The assistant's reasoning in this message is concise but reveals a structured debugging approach:

  1. Problem identification: The Kuri nodes failed to start. The assistant needed to understand why.
  2. Hypothesis formation: The FX dependency injection might be failing because *configuration.Config isn't available as a provider.
  3. Investigation: Search for configuration.Config in the codebase to see if it's registered as an FX provider.
  4. Result analysis: The grep returned no results, confirming the hypothesis. The thinking is notable for what it doesn't include — there's no panic, no frustration, no jumping to conclusions. The assistant simply identifies the next piece of information needed and gathers it. This methodical approach is characteristic of experienced developers debugging complex systems.

Broader Significance

This message, while brief, illustrates a common challenge in complex software projects: the gap between architectural design and implementation details. The three-layer S3 architecture was well-conceived, but the dependency injection wiring was a hidden trap. The assistant's decision to add node_id filtering was architecturally sound, but it introduced a dependency that the FX framework couldn't satisfy without explicit provider registration.

The message also demonstrates the value of negative results in debugging. "No files found" is not a failure — it's data.
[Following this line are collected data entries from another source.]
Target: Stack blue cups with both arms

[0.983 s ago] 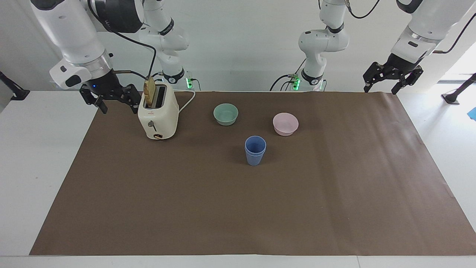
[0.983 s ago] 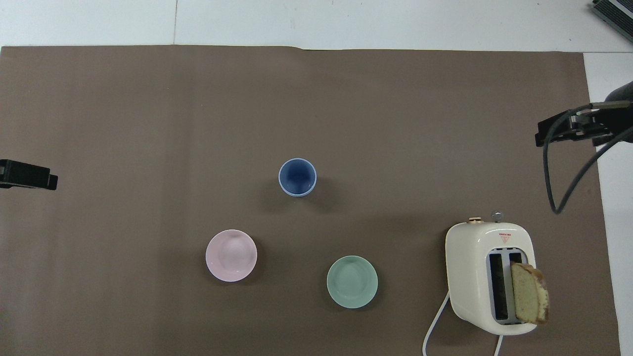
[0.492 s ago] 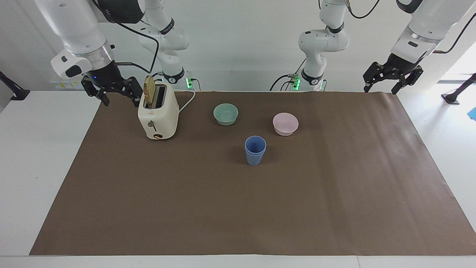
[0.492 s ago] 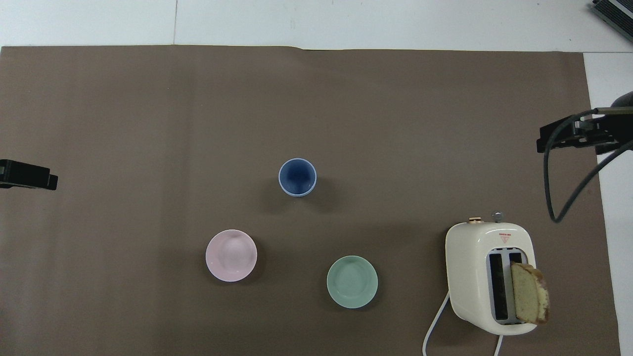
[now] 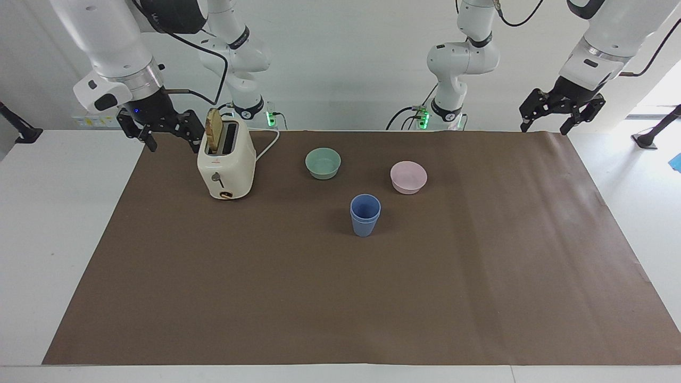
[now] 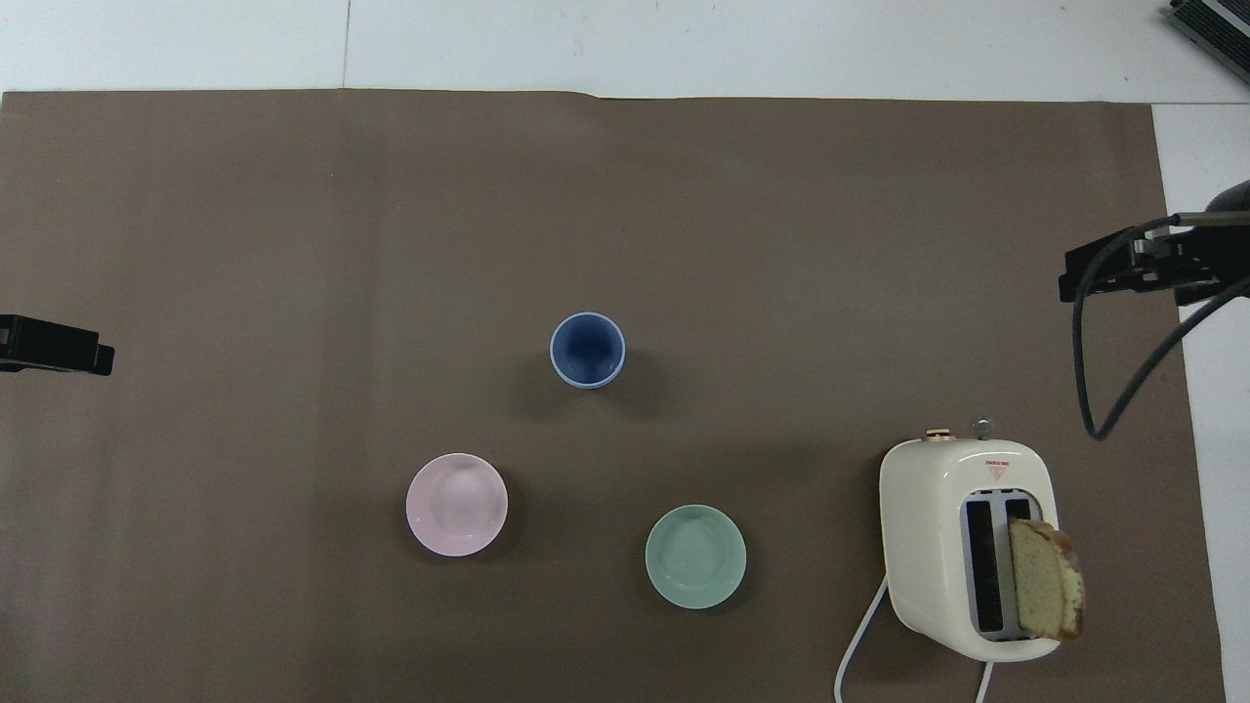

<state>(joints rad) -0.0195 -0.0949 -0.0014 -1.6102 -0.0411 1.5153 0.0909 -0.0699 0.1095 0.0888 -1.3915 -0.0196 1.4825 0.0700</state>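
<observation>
The two blue cups (image 5: 365, 215) stand nested one in the other, upright, near the middle of the brown mat; they also show in the overhead view (image 6: 587, 350). My right gripper (image 5: 171, 139) hangs open and empty above the mat's edge beside the toaster; part of it shows in the overhead view (image 6: 1123, 270). My left gripper (image 5: 548, 125) hangs open and empty over the mat's corner at the left arm's end; its tip shows in the overhead view (image 6: 59, 347). Both grippers are well apart from the cups.
A cream toaster (image 5: 226, 166) with a slice of bread (image 5: 214, 130) in one slot stands at the right arm's end. A mint-green bowl (image 5: 323, 163) and a pink bowl (image 5: 408, 177) sit nearer to the robots than the cups.
My right gripper has risen and drawn back a little beside the toaster, then settled. The left gripper, the cups and the bowls have not moved.
</observation>
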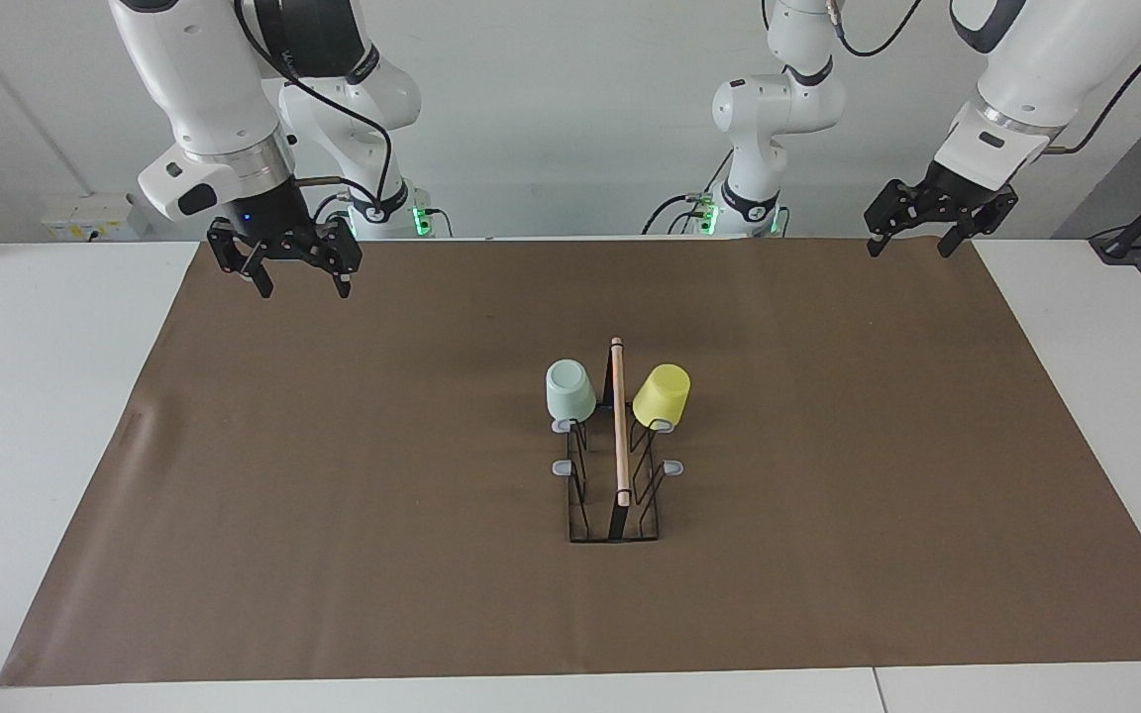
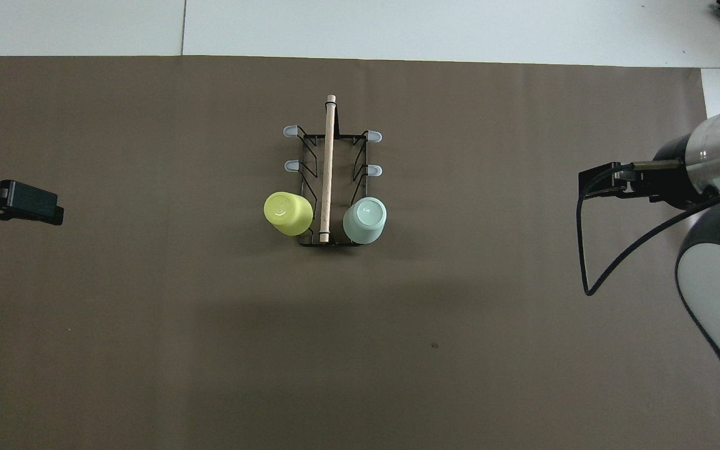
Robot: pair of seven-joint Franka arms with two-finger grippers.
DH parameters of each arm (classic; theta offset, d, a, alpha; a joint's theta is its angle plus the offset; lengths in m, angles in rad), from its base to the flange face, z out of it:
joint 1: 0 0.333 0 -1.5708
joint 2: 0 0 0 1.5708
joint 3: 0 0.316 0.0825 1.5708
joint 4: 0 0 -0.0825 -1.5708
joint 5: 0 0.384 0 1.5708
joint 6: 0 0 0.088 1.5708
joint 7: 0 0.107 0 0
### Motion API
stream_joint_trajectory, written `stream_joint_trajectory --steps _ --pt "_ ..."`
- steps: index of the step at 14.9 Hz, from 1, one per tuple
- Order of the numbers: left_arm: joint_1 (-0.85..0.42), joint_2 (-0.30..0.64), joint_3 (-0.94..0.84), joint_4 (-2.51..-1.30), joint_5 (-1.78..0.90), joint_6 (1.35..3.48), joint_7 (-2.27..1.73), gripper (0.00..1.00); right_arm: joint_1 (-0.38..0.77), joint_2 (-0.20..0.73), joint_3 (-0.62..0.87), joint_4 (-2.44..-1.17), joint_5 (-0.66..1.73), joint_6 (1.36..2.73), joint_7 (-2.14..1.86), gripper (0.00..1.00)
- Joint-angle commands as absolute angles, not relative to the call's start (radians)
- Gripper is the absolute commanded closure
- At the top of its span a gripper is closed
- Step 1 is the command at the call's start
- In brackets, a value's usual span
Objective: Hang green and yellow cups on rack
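Note:
The black wire rack (image 1: 578,515) (image 2: 307,164) with a wooden rod (image 1: 619,436) (image 2: 328,162) along its top stands mid-mat. The mint green cup (image 1: 570,390) (image 2: 365,220) hangs upside down on the prong nearest the robots, on the right arm's side of the rod. Across the rod from it, the yellow cup (image 1: 661,395) (image 2: 287,214) hangs the same way. My right gripper (image 1: 303,289) hovers open and empty over the mat's corner at the right arm's end. My left gripper (image 1: 906,248) (image 2: 19,203) is open and empty, raised over the mat's corner at the left arm's end.
A brown paper mat (image 1: 333,495) covers most of the white table (image 1: 36,396). Several grey-tipped prongs (image 1: 563,466) on the rack, farther from the robots than the cups, carry nothing. A cable loops from the right arm's wrist (image 2: 585,250).

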State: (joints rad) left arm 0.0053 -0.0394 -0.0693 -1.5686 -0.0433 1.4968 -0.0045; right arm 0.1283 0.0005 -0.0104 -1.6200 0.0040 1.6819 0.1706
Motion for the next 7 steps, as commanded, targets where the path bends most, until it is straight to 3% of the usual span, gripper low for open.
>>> stream_joint_trajectory --steps 1,7 --pt "0.003 -0.069 -0.061 -1.591 -0.057 1.503 0.009 0.00 0.120 -0.011 -0.008 -1.632 0.025 1.684 0.178 0.00" --pt "0.003 -0.071 -0.060 -1.589 -0.054 1.482 0.017 0.00 0.123 -0.011 -0.008 -1.632 0.025 1.684 0.178 0.00"
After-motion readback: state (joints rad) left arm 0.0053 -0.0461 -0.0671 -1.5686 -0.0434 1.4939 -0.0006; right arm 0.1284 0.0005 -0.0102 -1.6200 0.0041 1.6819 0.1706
It tells the assistant exactly what needs to be fixed: either register *configuration.Config as an FX provider, or find a different way to inject the nodeID into the RbsDB constructor.

In the broader narrative of the coding session, this message represents the moment when the assistant realized that the FX dependency injection required explicit attention. The fix would involve either modifying the FX module registration or restructuring how configuration was passed to the RIBS database layer. Either way, the grep search was the crucial first step in understanding the problem.